* **YOUR GOAL**:
Write out, word for word, only the lines from the one with "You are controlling" to the end of the data below.

● ● ● ●

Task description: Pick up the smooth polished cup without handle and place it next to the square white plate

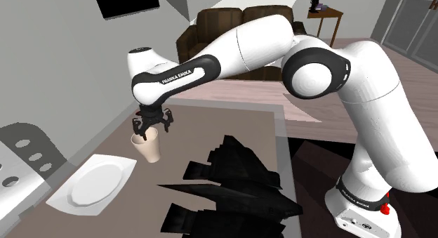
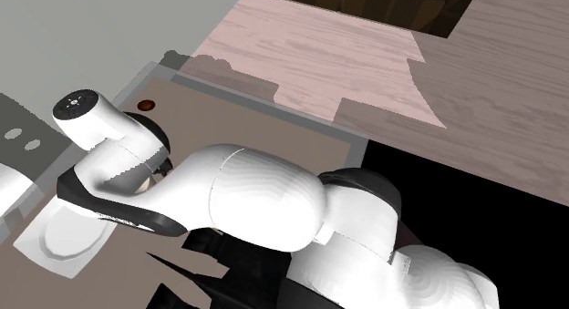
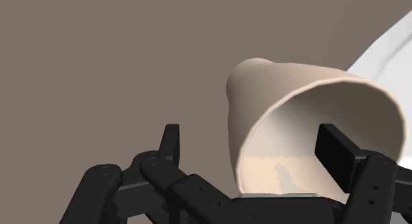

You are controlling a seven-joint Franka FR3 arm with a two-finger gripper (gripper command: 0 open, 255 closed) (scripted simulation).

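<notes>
A beige handleless cup [image 1: 149, 149] stands mouth up on the brown table [image 1: 231, 124], close beside the square white plate [image 1: 95, 182]. My black gripper [image 1: 151, 126] hangs directly over the cup's rim. In the wrist view the gripper [image 3: 254, 150] is open. One finger [image 3: 170, 142] stands outside the cup [image 3: 290, 97], clear of its wall. The other finger [image 3: 337, 153] is inside the mouth. The plate's edge [image 3: 396, 51] shows just beyond the cup. In the second exterior view the arm covers the cup, with the plate [image 2: 56, 239] at its left.
A jagged black object [image 1: 231, 184] lies on the table near the stand. A white surface with holes [image 1: 21, 156] borders the table at the shoulder view's left. A small reddish disc [image 2: 145, 105] sits near the table's far corner. A brown sofa [image 1: 231, 26] stands behind.
</notes>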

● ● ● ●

* **EXERCISE SOLUTION**:
You are controlling a seven-joint Franka FR3 arm with a two-finger gripper (gripper command: 0 open, 255 closed) (scripted simulation).

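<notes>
A beige handleless cup [image 1: 149, 149] stands mouth up on the brown table [image 1: 231, 124], close beside the square white plate [image 1: 95, 182]. My black gripper [image 1: 151, 126] hangs directly over the cup's rim. In the wrist view the gripper [image 3: 254, 150] is open. One finger [image 3: 170, 142] stands outside the cup [image 3: 290, 97], clear of its wall. The other finger [image 3: 337, 153] is inside the mouth. The plate's edge [image 3: 396, 51] shows just beyond the cup. In the second exterior view the arm covers the cup, with the plate [image 2: 56, 239] at its left.
A jagged black object [image 1: 231, 184] lies on the table near the stand. A white surface with holes [image 1: 21, 156] borders the table at the shoulder view's left. A small reddish disc [image 2: 145, 105] sits near the table's far corner. A brown sofa [image 1: 231, 26] stands behind.
</notes>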

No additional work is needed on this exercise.